Chevron U.S.A. v. Natural Resources Defense Council, Inc. (1984)


The Clean Air Act (the Act) required states that had not yet achieved national air quality standards
to establish a permit program regulating new or modified major stationary sources of air pollution,
such as manufacturing plants. The Environmental Protection Agency (EPA) passed a regulation
under the Act that allows states to treat all pollution-emitting devices in the same industrial
grouping as though they were a single “bubble”. Using this bubble provision, plants may install or
modify one piece of equipment without needing a permit if the alteration does not increase the
total emissions of the plant. Several environmental groups, including the Natural Resources
Defense Council, challenged the bubble provision as contrary to the Act. The U.S. Court of
Appeals for the D.C. Circuit set aside the EPA regulation as inappropriate for a program enacted
to improve air quality.

Does the Clean Air Act permit the EPA to define the term "stationary source" to mean whole
industrial plants only, which allows plants to build or modify units within plants without the
permit required under the Act? Yes. Justice John Paul Stevens, writing for a unanimous court,
reversed.

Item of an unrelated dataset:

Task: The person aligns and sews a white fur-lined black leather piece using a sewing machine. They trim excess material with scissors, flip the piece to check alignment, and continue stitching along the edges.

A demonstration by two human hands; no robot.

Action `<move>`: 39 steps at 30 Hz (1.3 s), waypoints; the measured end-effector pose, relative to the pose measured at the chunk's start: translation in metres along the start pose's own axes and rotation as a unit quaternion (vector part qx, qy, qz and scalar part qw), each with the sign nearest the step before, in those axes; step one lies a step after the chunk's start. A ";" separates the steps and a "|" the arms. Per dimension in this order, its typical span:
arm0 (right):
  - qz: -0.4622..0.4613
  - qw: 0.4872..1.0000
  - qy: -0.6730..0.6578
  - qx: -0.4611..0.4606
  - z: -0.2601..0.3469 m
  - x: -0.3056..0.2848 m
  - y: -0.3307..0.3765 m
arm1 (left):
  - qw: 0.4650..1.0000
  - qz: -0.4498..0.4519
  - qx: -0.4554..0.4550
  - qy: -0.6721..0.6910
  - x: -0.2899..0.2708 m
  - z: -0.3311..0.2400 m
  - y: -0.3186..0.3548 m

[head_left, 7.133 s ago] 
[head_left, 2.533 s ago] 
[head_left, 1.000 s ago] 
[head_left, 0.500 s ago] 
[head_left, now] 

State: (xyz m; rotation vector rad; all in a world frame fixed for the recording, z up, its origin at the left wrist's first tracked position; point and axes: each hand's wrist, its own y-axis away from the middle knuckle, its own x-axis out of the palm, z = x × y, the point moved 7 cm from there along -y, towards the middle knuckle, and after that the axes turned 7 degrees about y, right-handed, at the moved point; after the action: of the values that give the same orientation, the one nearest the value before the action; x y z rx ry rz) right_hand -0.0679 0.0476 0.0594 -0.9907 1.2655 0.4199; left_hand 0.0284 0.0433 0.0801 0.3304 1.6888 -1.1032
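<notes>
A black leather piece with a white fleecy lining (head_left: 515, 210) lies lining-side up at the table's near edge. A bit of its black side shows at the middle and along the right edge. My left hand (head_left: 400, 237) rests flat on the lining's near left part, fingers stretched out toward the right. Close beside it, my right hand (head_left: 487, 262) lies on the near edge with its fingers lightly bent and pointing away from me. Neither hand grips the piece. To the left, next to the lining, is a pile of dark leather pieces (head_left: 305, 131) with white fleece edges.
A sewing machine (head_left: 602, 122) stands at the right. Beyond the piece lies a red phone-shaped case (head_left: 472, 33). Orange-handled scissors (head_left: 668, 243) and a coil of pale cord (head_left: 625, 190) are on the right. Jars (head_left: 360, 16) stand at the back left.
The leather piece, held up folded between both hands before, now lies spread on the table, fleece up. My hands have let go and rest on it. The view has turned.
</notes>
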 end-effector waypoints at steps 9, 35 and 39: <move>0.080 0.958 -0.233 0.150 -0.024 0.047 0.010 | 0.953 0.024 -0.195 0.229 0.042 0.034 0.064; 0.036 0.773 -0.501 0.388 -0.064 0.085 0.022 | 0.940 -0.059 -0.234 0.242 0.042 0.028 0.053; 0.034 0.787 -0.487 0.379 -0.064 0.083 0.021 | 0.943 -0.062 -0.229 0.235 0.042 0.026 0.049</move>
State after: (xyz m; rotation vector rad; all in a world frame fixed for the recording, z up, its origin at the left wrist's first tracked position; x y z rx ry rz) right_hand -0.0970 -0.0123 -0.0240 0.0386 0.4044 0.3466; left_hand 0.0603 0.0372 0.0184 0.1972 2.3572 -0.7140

The Supreme Court held that the bubble regulation was a reasonable interpretation of the
term “stationary source” in the Clean Air Act. Congress did not have a specific intention for the
interpretation of that term, and the EPA’s regulation was a reasonable policy choice. The regulation
also provided reasonable accommodations for the many competing interests affected by the Act.
Justices Thurgood Marshall, William H. Rehnquist, and Sandra Day O’Connor did not participate.